The push crunch is a variation of the regular crunch. It is performed with the aid of a barbell. Lie on the bench in the same starting position as for crunches while holding a barbell straight above your chest with your hands shoulder-width apart and your arms fully extended. Curl your body up and push the barbell towards the ceiling. Squeeze forcefully, lower yourself back down, and repeat.

Reverse Decline Crunches

Reverse decline crunches are intense lower ab exercises. Lie face-up on the bench with your head up toward the support brace and your legs by the lower part of the bench. Reach up and grab the sides of the bench above your head and raise your legs up in the air. Stop when they parallel the floor, lower them back down and repeat. When you first start doing these, keep a slight bend in your knees. As the reverse crunches become easier, perform them with straight legs.

Russian Twists

Russian twists are oblique specific exercises.
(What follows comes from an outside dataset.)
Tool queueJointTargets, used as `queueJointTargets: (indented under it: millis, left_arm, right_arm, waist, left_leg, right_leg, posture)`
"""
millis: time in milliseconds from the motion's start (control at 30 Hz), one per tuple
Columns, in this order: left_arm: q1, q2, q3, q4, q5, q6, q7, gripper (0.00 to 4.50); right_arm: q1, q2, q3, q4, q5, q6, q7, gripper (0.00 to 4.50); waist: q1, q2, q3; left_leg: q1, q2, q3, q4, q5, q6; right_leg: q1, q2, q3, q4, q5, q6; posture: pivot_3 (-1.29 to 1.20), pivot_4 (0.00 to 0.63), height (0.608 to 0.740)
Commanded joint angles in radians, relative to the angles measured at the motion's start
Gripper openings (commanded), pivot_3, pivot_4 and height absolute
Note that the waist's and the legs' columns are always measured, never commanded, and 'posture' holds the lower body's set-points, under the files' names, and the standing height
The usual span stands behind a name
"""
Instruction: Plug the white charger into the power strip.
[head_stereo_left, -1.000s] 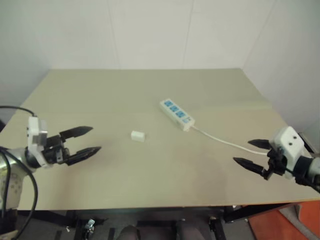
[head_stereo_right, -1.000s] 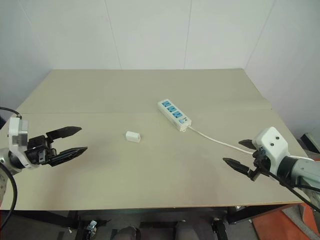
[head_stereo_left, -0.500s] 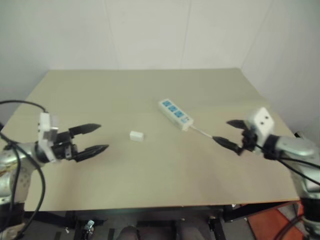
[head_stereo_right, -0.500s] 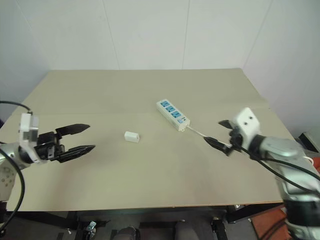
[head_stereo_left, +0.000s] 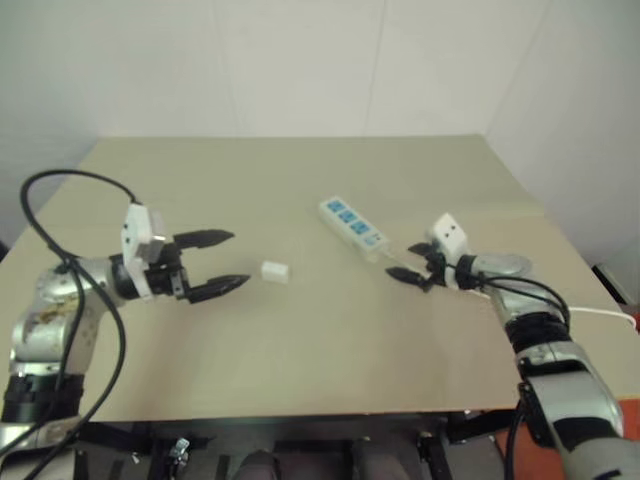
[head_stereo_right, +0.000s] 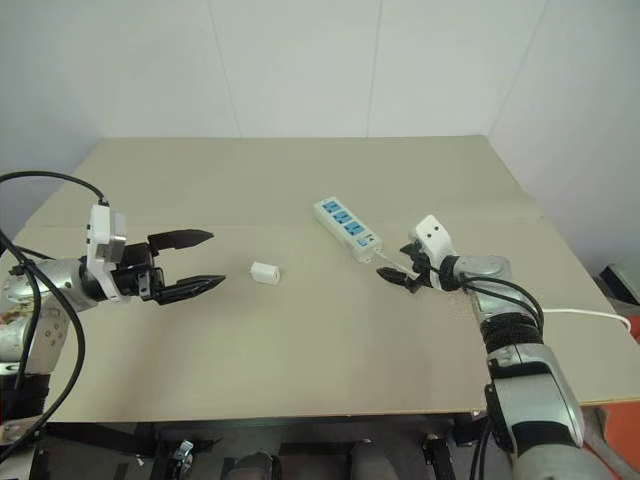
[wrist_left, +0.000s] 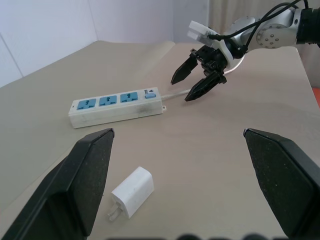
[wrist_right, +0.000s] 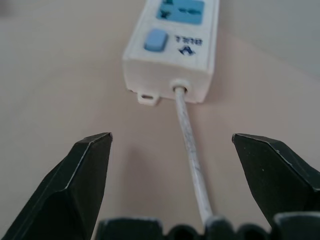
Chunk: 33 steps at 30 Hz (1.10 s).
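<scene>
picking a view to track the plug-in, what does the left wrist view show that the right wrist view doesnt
Left wrist view alone: the white charger lying on the table, prongs visible, the whole power strip with three blue sockets, and the open right gripper.

Right wrist view alone: a close look at the strip's blue switch.

Both: the strip's cord end.

The power strip (wrist_right: 172, 47) carries a small printed brand mark beside its blue switch (wrist_right: 154, 40), seen upside down. It seems to read "BULL", with a little logo next to it. Nothing else legible stands anywhere.
</scene>
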Motion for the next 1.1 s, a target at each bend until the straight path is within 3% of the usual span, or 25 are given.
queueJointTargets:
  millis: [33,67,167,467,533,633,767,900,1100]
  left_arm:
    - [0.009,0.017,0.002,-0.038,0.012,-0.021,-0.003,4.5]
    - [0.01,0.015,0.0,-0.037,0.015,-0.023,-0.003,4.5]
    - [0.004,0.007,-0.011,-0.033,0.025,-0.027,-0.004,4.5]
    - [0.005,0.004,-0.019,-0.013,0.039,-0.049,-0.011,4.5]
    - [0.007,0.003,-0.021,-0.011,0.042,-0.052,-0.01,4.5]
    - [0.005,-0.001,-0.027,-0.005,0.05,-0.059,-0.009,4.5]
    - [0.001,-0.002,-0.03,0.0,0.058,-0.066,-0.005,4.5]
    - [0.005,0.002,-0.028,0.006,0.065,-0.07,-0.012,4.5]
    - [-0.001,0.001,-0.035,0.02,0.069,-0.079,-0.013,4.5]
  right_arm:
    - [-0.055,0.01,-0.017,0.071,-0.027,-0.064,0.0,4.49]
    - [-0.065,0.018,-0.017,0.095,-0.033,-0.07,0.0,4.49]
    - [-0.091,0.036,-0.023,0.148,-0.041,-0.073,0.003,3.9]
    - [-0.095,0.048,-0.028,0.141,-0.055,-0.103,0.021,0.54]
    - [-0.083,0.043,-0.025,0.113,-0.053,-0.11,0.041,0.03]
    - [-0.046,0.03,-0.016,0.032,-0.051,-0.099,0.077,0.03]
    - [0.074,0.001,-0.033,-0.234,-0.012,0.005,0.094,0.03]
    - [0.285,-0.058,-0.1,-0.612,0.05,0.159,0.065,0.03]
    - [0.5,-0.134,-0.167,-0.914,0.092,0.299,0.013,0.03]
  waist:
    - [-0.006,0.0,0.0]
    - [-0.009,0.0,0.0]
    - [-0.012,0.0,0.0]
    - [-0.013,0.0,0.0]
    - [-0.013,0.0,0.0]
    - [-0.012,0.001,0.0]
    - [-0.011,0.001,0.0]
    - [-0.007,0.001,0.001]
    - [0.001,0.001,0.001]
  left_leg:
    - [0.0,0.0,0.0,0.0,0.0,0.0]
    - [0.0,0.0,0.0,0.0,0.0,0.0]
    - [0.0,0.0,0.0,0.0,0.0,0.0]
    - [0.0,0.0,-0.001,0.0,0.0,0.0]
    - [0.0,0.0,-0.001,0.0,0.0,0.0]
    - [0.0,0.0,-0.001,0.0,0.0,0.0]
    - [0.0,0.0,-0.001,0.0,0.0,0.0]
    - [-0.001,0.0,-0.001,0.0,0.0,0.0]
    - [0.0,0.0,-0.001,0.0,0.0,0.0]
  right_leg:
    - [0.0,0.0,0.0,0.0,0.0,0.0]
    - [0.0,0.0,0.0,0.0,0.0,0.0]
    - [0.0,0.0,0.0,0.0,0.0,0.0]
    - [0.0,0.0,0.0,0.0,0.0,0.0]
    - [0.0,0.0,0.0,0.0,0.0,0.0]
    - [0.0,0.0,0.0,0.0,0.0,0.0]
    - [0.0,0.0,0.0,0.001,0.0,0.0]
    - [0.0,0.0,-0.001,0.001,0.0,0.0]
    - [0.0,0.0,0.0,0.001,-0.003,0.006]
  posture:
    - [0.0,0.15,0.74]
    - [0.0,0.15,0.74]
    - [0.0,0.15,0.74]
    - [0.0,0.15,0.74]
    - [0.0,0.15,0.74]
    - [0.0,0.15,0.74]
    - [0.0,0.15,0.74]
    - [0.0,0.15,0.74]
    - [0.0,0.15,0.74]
Hook your lower legs under the pad and extend your arms in front of your chest. Clasp your hands together and curl your body up. Rotate your body to the right until your arms are parallel to the floor. Rotate to your left the same way until your arms are again parallel to the floor. Keep going back and forth in a smooth motion.

Pullover Crunches

Pullover crunches are performed with a medicine ball. Lie on the bench with your legs hooked under the pad. Hold the medicine ball straight behind your head with both hands. Pull the ball over your body and curl yourself up. Pause for a second with the ball straight in front of your chest at arm's length. Reverse the move and repeat.